» **Task statement**: From the listing below, select every line where the word "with" appears.

» **Data extract**:
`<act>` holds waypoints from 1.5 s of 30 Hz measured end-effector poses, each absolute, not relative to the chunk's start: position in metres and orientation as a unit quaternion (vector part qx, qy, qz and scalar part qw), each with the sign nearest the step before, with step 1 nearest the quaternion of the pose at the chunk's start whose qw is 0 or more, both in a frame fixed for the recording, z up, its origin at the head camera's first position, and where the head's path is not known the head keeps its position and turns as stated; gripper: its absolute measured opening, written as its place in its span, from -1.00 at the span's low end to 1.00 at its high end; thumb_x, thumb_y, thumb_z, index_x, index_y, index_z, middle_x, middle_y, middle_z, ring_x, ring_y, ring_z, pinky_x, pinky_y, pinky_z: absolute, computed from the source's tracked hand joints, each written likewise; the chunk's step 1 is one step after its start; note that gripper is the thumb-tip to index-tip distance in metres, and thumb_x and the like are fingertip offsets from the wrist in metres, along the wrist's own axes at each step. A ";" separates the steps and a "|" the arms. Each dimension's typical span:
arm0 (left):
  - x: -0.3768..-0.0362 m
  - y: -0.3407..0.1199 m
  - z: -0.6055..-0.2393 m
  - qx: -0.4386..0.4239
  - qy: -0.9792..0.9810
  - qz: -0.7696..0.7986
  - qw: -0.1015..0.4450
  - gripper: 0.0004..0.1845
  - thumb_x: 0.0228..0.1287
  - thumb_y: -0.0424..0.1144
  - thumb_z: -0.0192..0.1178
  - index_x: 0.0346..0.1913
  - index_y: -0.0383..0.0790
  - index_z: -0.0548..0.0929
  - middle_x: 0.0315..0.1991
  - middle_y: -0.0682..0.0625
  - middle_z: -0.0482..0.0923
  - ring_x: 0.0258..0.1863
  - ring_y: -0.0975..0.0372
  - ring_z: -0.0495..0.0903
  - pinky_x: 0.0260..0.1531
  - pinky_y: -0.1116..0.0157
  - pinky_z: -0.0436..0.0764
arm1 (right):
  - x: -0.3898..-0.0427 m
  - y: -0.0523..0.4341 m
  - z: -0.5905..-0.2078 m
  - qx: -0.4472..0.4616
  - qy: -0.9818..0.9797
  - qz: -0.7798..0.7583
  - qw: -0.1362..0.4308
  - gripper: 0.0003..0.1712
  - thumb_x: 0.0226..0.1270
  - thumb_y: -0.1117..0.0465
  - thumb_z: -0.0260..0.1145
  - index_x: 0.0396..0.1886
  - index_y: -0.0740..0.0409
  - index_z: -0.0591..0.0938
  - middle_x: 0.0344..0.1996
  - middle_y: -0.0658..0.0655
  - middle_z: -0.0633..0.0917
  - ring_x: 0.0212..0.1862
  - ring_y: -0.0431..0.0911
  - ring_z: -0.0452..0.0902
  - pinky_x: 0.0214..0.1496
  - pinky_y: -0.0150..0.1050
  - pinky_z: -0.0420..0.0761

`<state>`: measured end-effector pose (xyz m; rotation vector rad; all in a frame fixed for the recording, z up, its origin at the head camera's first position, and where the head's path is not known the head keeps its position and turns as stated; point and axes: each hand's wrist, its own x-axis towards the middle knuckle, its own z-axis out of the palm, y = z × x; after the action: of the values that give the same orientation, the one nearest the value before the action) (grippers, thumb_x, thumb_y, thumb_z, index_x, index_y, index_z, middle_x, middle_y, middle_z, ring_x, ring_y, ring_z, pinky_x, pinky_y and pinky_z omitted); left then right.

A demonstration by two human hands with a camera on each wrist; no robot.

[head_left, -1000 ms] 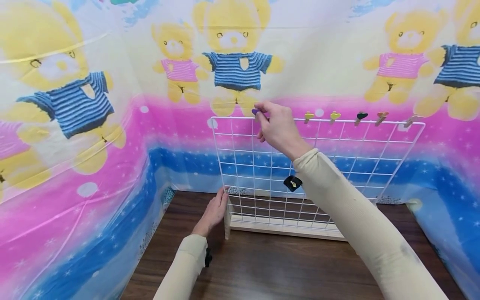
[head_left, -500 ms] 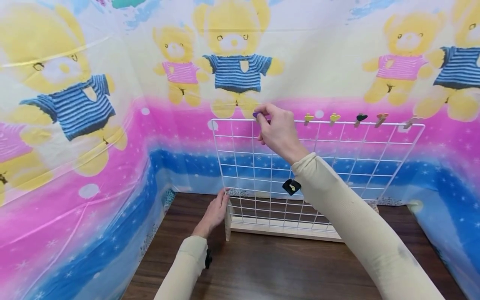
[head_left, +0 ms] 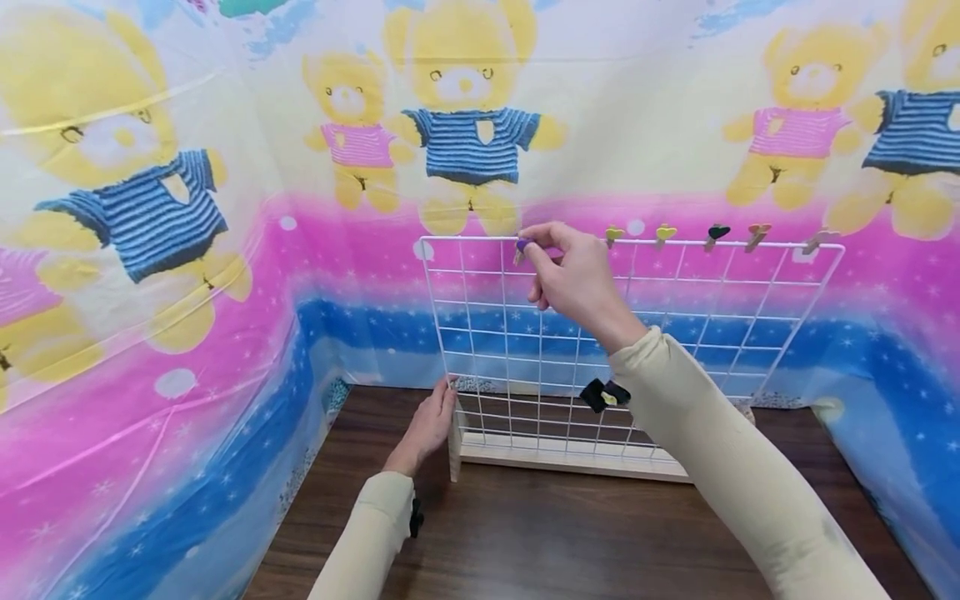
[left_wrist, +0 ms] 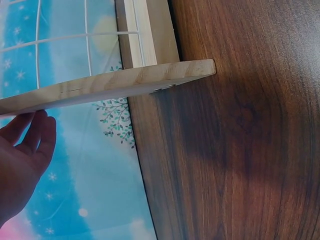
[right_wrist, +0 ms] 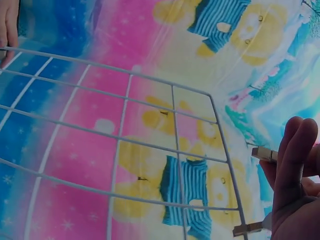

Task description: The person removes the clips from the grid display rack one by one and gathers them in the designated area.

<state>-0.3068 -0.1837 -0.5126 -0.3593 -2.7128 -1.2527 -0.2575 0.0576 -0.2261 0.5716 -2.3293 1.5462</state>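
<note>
Right fingers: my right hand (head_left: 573,279) has thumb and forefinger pinched shut on the purple clip (head_left: 521,247), the other fingers curled loosely behind.
Where the clip is: right at my fingertips, just at the top wire of the white grid (head_left: 675,333), left of the middle; from the head view I cannot tell whether it bites the wire or sits just off it.
Left fingers: my left hand (head_left: 429,425) lies fairly straight against the grid's lower left corner by the wooden base (head_left: 570,457), fingers relaxed, nothing gripped.
Clip heading: its long axis runs steeply, the purple heart end up and left of my fingertips, the wooden legs down toward my palm; I judge the mouth faces the wire.
Risk one: squeezing off-centre could let the small clip twist out of my pinch and drop behind the panel.
Risk two: pulling hard on the top wire could tip the grid, since my left fingers only rest on it.
Beyond my fingers: a row of clips (head_left: 663,234) sits along the top wire to the right of my knuckles.
</note>
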 end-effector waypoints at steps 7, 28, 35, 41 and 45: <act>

» **The answer**:
`<act>` holds waypoints from 1.5 s of 30 Hz measured end-effector poses, each absolute, not relative to the chunk's start: position in metres and orientation as a unit quaternion (vector part qx, qy, qz and scalar part qw), each with the sign nearest the step before, with step 1 nearest the quaternion of the pose at the chunk's start whose qw is 0 or more, both in a frame fixed for the recording, z up, its origin at the head camera's first position, and where the head's path is not known the head keeps its position and turns as stated; gripper: its absolute measured opening, written as its place in its span, from -1.00 at the span's low end to 1.00 at its high end; thumb_x, thumb_y, thumb_z, index_x, index_y, index_z, middle_x, middle_y, middle_z, ring_x, ring_y, ring_z, pinky_x, pinky_y, pinky_z: absolute, computed from the source's tracked hand joints, each written likewise; the chunk's step 1 is one step after its start; note that gripper is the thumb-tip to index-tip distance in metres, and thumb_x and the like are fingertip offsets from the wrist in metres, along the wrist's own axes at each step. A ";" separates the steps and a "|" the arms. Each dimension's typical span:
A demonstration by two human hands with a camera on each wrist; no robot.

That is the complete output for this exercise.